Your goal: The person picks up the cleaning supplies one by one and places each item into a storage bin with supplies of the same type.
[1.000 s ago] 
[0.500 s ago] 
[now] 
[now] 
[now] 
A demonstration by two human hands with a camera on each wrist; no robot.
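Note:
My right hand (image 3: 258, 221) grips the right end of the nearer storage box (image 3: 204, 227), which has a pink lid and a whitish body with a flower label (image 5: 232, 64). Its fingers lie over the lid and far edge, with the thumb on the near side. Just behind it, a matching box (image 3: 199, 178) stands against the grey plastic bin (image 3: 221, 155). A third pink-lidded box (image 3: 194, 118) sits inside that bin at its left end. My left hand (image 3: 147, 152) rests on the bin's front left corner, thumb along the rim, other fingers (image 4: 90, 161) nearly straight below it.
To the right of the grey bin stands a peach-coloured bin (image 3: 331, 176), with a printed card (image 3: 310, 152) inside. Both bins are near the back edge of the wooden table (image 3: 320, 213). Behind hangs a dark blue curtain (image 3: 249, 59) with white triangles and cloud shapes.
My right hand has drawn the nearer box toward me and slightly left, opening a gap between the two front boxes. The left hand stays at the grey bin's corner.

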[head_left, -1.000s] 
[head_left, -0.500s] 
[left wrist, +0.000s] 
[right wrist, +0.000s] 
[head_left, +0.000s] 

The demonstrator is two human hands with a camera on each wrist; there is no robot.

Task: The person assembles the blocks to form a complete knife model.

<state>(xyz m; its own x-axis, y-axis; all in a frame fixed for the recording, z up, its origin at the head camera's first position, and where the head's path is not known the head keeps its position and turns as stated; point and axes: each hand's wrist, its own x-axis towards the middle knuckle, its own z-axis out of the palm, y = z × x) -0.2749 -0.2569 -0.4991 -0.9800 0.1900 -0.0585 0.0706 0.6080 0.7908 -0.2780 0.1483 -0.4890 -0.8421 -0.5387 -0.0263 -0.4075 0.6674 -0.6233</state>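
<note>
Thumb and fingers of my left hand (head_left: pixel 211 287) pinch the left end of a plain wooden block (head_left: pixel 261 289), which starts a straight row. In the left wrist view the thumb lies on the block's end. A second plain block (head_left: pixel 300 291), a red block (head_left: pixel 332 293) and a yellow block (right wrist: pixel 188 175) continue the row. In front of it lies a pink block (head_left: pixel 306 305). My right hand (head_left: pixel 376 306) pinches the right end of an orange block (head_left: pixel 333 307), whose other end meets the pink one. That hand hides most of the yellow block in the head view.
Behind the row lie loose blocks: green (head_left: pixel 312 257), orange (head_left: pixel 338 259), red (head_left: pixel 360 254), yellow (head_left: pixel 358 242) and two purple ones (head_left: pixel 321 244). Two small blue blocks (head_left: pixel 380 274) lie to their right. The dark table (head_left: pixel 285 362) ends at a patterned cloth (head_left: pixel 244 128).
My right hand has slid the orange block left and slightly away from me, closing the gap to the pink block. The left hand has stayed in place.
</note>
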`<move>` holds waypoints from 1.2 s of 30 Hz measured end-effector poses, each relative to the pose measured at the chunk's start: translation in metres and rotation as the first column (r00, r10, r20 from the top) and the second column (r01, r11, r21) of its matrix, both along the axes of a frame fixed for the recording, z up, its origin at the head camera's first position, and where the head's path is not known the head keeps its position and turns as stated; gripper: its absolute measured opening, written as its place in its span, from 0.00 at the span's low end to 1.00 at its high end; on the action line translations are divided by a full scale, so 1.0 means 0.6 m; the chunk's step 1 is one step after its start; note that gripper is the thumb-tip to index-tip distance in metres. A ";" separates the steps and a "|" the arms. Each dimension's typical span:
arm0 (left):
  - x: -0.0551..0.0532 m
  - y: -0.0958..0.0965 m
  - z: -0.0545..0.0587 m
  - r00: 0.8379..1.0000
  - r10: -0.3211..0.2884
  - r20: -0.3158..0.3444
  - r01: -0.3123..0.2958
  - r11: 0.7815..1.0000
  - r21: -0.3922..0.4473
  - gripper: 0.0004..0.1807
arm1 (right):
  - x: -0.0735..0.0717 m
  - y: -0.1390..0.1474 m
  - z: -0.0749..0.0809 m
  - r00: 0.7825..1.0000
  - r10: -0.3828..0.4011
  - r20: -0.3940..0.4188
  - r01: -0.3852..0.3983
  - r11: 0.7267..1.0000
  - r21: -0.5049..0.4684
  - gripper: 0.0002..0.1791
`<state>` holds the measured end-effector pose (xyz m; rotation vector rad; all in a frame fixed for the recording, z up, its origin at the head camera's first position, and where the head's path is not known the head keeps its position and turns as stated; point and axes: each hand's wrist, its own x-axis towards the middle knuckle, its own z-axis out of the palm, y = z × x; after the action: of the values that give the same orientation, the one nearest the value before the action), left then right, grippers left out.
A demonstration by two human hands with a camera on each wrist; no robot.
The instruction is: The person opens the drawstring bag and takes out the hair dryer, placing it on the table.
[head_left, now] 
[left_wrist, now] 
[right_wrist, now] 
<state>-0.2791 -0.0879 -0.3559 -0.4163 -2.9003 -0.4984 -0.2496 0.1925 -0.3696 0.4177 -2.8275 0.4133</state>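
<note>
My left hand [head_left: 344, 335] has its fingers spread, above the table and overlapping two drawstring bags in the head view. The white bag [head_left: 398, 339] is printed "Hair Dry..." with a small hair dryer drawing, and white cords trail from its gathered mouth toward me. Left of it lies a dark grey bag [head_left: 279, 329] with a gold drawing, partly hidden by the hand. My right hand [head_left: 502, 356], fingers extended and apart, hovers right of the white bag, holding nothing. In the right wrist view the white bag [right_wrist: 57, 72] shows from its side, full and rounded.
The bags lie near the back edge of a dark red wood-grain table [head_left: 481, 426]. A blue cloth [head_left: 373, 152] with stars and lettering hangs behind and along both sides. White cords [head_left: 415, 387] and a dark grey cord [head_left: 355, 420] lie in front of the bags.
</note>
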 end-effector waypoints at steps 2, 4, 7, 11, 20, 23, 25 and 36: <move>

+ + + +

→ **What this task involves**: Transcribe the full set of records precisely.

→ **Task solution**:
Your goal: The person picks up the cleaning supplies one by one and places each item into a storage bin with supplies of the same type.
[1.000 s ago] 
[0.500 s ago] 
[now] 
[now] 
[now] 
A demonstration by two human hands with a camera on each wrist; no robot.
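Note:
My right hand (image 3: 258, 221) grips the right end of the nearer storage box (image 3: 204, 227), which has a pink lid and a whitish body with a flower label (image 5: 232, 64). Its fingers lie over the lid and far edge, with the thumb on the near side. Just behind it, a matching box (image 3: 199, 178) stands against the grey plastic bin (image 3: 221, 155). A third pink-lidded box (image 3: 194, 118) sits inside that bin at its left end. My left hand (image 3: 147, 152) rests on the bin's front left corner, thumb along the rim, other fingers (image 4: 90, 161) nearly straight below it.
To the right of the grey bin stands a peach-coloured bin (image 3: 331, 176), with a printed card (image 3: 310, 152) inside. Both bins are near the back edge of the wooden table (image 3: 320, 213). Behind hangs a dark blue curtain (image 3: 249, 59) with white triangles and cloud shapes.
My right hand has drawn the nearer box toward me and slightly left, opening a gap between the two front boxes. The left hand stays at the grey bin's corner.
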
[head_left, -1.000s] 
[head_left, -0.500s] 
[left wrist, +0.000s] 
[right wrist, +0.000s] 
[head_left, +0.000s] 

The demonstrator is two human hands with a camera on each wrist; there is no robot.

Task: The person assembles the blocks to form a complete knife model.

<state>(xyz m; its own x-axis, y-axis; all in a frame fixed for the recording, z up, its origin at the head camera's first position, and where the head's path is not known the head keeps its position and turns as stated; point and axes: each hand's wrist, its own x-axis towards the middle knuckle, its own z-axis out of the palm, y = z × x) -0.2749 -0.2569 -0.4991 -0.9800 0.1900 -0.0585 0.0706 0.6080 0.7908 -0.2780 0.1483 -0.4890 -0.8421 -0.5387 -0.0263 -0.4075 0.6674 -0.6233</state>
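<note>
Thumb and fingers of my left hand (head_left: pixel 211 287) pinch the left end of a plain wooden block (head_left: pixel 261 289), which starts a straight row. In the left wrist view the thumb lies on the block's end. A second plain block (head_left: pixel 300 291), a red block (head_left: pixel 332 293) and a yellow block (right wrist: pixel 188 175) continue the row. In front of it lies a pink block (head_left: pixel 306 305). My right hand (head_left: pixel 376 306) pinches the right end of an orange block (head_left: pixel 333 307), whose other end meets the pink one. That hand hides most of the yellow block in the head view.
Behind the row lie loose blocks: green (head_left: pixel 312 257), orange (head_left: pixel 338 259), red (head_left: pixel 360 254), yellow (head_left: pixel 358 242) and two purple ones (head_left: pixel 321 244). Two small blue blocks (head_left: pixel 380 274) lie to their right. The dark table (head_left: pixel 285 362) ends at a patterned cloth (head_left: pixel 244 128).
My right hand has slid the orange block left and slightly away from me, closing the gap to the pink block. The left hand has stayed in place.
</note>
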`<move>` holds waypoints from 1.2 s of 30 Hz measured end-effector poses, each relative to the pose measured at the chunk's start: translation in metres and rotation as the first column (r00, r10, r20 from the top) and the second column (r01, r11, r21) of its matrix, both along the axes of a frame fixed for the recording, z up, its origin at the head camera's first position, and where the head's path is not known the head keeps its position and turns as stated; gripper: its absolute measured opening, written as its place in its span, from 0.00 at the span's low end to 1.00 at its high end; on the action line translations are divided by a full scale, so 1.0 means 0.6 m; the chunk's step 1 is one step after its start; note that gripper is the thumb-tip to index-tip distance in metres. A ";" separates the steps and a "|" the arms. Each dimension's typical span:
arm0 (left):
  - x: -0.0551..0.0532 m
  - y: -0.0958..0.0965 m
  - z: -0.0545..0.0587 m
  - r00: 0.8379..1.0000
  - r10: -0.3211..0.2884
  - r20: -0.3158..0.3444
  - r01: -0.3123..0.2958
  - r11: 0.7815..1.0000
  - r21: -0.3922..0.4473
  - gripper: 0.0004..0.1807
arm1 (right):
  - x: -0.0735..0.0717 m
  - y: -0.1390..0.1474 m
  - z: -0.0749..0.0809 m
  - r00: 0.7825..1.0000
  - r10: -0.3828..0.4011
  - r20: -0.3940..0.4188
  - r01: -0.3852..0.3983
  - r11: 0.7267..1.0000
  - r21: -0.5049..0.4684
  - gripper: 0.0002..0.1791
`<state>` holds the measured end-effector pose (xyz m; rotation vector rad; all in a frame fixed for the recording, z up, its origin at the head camera's first position, and where the head's path is not known the head keeps its position and turns as stated; point and axes: each hand's wrist, its own x-axis towards the middle knuckle, its own z-axis out of the palm, y = z × x; after the action: of the values that give the same orientation, the one nearest the value before the action), left then right, grippers left out.
A demonstration by two human hands with a camera on each wrist; no robot.
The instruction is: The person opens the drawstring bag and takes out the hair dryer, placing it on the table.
[head_left, now] 
[left_wrist, now] 
[right_wrist, now] 
<state>-0.2791 -0.0879 -0.3559 -0.4163 -2.9003 -0.4984 -0.2496 0.1925 -0.3696 0.4177 -2.8275 0.4133</state>
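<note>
My left hand [head_left: 344, 335] has its fingers spread, above the table and overlapping two drawstring bags in the head view. The white bag [head_left: 398, 339] is printed "Hair Dry..." with a small hair dryer drawing, and white cords trail from its gathered mouth toward me. Left of it lies a dark grey bag [head_left: 279, 329] with a gold drawing, partly hidden by the hand. My right hand [head_left: 502, 356], fingers extended and apart, hovers right of the white bag, holding nothing. In the right wrist view the white bag [right_wrist: 57, 72] shows from its side, full and rounded.
The bags lie near the back edge of a dark red wood-grain table [head_left: 481, 426]. A blue cloth [head_left: 373, 152] with stars and lettering hangs behind and along both sides. White cords [head_left: 415, 387] and a dark grey cord [head_left: 355, 420] lie in front of the bags.
</note>
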 end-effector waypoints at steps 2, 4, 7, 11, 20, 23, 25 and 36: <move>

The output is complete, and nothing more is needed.